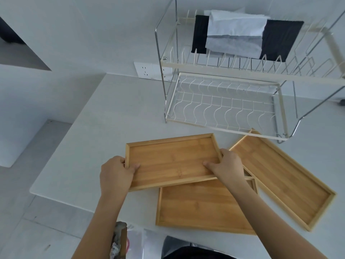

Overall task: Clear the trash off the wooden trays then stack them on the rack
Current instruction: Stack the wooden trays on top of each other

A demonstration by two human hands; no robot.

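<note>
Because both hands clamp its short ends, the lifted wooden tray (172, 161) reads as a stiff, light board that should carry flat without flexing. The left hand (115, 172) wraps the left rim, thumb lying on the tray floor and the other fingers hidden beneath; the right hand (226, 166) mirrors it on the right rim, fingers (210, 164) pressed onto the inner surface. The smooth bamboo grain looks a little slick, so the raised lip is probably the sound place to hold, a pinch across it at each end.

Just below the right wrist a second tray (203, 206) lies flat on the white counter (93, 128), partly covered by the lifted one. Beyond the right fingers a third, longer tray (283, 182) sits at an angle, one corner tucked under the rack. All three look bare of trash, with shallow rectangular wells and thin square rims.

Farther off stands the two-tier wire rack (224, 109): cream-coated frame, chrome legs, wavy white wires on its unloaded lower shelf. Dark and pale cloths (239, 34) hang limp over the upper tier. The wire slots will likely want the tray fed edgewise.
</note>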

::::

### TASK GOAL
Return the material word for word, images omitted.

### SOLUTION FOR THIS EXERCISE
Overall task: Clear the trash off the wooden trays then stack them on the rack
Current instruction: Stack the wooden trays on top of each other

A demonstration by two human hands; no robot.

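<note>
Because both hands clamp its short ends, the lifted wooden tray (172, 161) reads as a stiff, light board that should carry flat without flexing. The left hand (115, 172) wraps the left rim, thumb lying on the tray floor and the other fingers hidden beneath; the right hand (226, 166) mirrors it on the right rim, fingers (210, 164) pressed onto the inner surface. The smooth bamboo grain looks a little slick, so the raised lip is probably the sound place to hold, a pinch across it at each end.

Just below the right wrist a second tray (203, 206) lies flat on the white counter (93, 128), partly covered by the lifted one. Beyond the right fingers a third, longer tray (283, 182) sits at an angle, one corner tucked under the rack. All three look bare of trash, with shallow rectangular wells and thin square rims.

Farther off stands the two-tier wire rack (224, 109): cream-coated frame, chrome legs, wavy white wires on its unloaded lower shelf. Dark and pale cloths (239, 34) hang limp over the upper tier. The wire slots will likely want the tray fed edgewise.
</note>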

No additional response is required.